Le mouvement de colonisation de l’Ouest connaît alors son apogée et Wilfrid Laurier est là pour remercier les immigrants et les colons qui ont permis à ce rêve de devenir réalité. Bien que les politiques d’immigration de son gouvernement aient favorisé l’arrivée de certains immigrants au détriment d’autres, les mots qu’il trouve, dans ce discours, sur l’acceptation et l’intégration de l’autre définissent un modèle à suivre, nettement préférable :
Nous voulons partager avec eux nos terres, nos lois et notre civilisation. Laissons les devenir sujets britanniques, laissons les prendre leur part dans la vie de ce pays, que ce soit à l’échelon municipal, provincial ou national. Laissons les devenir électeurs et citoyens. Nous ne souhaitons, en aucune façon, que quiconque oublie le pays dont il est originaire. Laissons les garder dans leur cœur leur passé, mais, surtout, offrons leur la possibilité d’envisager ici un avenir. Laissons les conserver au fond d’eux mêmes une vision de la terre de leurs ancêtres, mais, surtout, donnons leur les moyens de s’approprier également la terre qui sera celle de leurs enfants. Qu’ils deviennent Canadiens [...] et consacrent tout leur cœur, toute leur âme, toute leur énergie et toutes leurs capacités au Canada.
1916 : La foi vaut mieux que le doute et l’amour vaut mieux que la haine
En tant que premier francophone premier ministre, Wilfrid Laurier travaille sans relâche à renforcer et à unifier le pays naissant et à bâtir des ponts entre ses citoyens anglophones et francophones, et ce, en dépit des réactions de mauvaise volonté que cela déclenche chez ses compatriotes québécois.
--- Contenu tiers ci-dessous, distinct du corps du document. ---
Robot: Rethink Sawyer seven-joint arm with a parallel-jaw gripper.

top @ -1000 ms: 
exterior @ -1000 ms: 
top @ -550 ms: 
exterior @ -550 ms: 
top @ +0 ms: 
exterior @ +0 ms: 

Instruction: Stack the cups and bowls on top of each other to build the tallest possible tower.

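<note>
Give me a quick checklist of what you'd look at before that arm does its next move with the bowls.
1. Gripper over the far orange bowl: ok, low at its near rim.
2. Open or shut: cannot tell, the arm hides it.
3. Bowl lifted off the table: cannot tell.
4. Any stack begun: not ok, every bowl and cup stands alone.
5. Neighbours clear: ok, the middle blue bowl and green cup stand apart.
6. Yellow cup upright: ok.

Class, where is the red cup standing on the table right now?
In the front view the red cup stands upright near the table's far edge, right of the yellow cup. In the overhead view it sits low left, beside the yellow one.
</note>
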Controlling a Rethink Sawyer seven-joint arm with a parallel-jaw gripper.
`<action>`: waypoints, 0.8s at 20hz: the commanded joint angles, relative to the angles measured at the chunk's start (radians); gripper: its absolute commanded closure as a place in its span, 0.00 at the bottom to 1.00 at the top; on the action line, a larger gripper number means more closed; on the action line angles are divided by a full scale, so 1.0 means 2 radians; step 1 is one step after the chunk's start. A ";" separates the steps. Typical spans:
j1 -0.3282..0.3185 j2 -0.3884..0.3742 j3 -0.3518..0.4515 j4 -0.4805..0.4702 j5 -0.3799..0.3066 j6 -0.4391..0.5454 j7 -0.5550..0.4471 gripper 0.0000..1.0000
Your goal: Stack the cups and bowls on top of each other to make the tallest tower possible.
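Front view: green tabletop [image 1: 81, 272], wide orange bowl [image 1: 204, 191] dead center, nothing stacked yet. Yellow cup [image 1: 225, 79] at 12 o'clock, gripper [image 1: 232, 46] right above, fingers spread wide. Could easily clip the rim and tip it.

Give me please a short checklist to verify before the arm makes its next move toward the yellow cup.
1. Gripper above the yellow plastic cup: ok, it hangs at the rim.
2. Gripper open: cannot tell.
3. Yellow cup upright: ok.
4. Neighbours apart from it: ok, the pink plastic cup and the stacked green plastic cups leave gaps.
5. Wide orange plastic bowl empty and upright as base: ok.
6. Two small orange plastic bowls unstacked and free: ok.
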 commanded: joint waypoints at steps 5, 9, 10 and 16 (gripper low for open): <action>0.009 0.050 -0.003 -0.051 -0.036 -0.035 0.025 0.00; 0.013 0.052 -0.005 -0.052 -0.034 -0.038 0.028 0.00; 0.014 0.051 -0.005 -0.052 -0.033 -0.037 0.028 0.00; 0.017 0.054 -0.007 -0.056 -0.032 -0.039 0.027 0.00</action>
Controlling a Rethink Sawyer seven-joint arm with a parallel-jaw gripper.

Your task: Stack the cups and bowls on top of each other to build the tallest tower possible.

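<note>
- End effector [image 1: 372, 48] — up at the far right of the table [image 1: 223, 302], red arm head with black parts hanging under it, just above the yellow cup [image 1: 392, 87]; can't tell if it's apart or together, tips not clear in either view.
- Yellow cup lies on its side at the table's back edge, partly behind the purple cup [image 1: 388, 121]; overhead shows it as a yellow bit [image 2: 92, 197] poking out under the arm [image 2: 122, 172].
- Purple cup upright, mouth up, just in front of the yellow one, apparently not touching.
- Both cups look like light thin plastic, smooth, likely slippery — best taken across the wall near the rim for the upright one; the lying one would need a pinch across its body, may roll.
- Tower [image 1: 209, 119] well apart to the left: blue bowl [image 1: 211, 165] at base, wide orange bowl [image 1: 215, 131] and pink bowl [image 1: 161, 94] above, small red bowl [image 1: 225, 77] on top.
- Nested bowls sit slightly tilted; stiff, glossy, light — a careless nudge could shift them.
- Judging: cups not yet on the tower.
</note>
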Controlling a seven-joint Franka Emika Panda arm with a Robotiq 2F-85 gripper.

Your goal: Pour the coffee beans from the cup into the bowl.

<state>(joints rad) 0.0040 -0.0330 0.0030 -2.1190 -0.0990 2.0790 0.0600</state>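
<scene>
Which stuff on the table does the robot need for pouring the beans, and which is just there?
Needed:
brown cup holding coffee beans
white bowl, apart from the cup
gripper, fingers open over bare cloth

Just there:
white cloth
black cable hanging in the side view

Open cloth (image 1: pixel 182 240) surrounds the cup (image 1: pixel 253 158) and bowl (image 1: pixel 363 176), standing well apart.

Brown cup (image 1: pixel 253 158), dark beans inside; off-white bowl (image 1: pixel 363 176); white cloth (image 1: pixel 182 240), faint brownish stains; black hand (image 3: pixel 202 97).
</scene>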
L’unité et la fraternité sont les idéaux qui gouvernent sa vie, comme il le déclarera à un groupe de jeunes Canadiens le 11 octobre 1916, des valeurs que Jack Layton lui empruntera à la fin de son existence :
Je vous rappellerai que de nombreux problèmes surgissent devant nous; problèmes de divisions de races, problèmes de divergences religieuses, problèmes de conflits économiques, problèmes de devoir national et d’aspirations patriotiques. Permettez moi de vous dire que, pour la solution de ces problèmes, vous avez un guide sûr, une lumière infaillible, si vous vous souvenez que la foi est préférable au doute, et que l’amour vaut mieux que la haine... Bannissez de votre vie le doute et la haine. Que vos âmes soient toujours ouvertes aux fortes inspirations de la foi et à la noble influence de l’amour fraternel! Soyez inflexibles envers les superbes, mais doux envers les faibles! Que votre but et votre intention, quoi qu’on en puisse dire, dans la victoire ou la défaite, soient de vivre, de combattre, et de servir de façon à élever l’idéal de la vie vers les cimes les plus hautes et les meilleures.
Une colonne de feu
Au Québec, on me qualifie de traître à la cause française et en Ontario de traître à la cause anglaise. Au Québec, on me traite de nationaliste va t en guerre et en Ontario, de séparatiste. Au Québec, je suis attaqué comme impérialiste et en Ontario comme anti impérialiste. Je ne suis ni l’un ni l’autre. Je suis Canadien. Le Canada a été ma raison de vivre. J’ai eu, pour me guider, comme une colonne de feu la nuit et comme une colonne de fumée le jour, une politique de véritable canadianisme, de modération et de conciliation.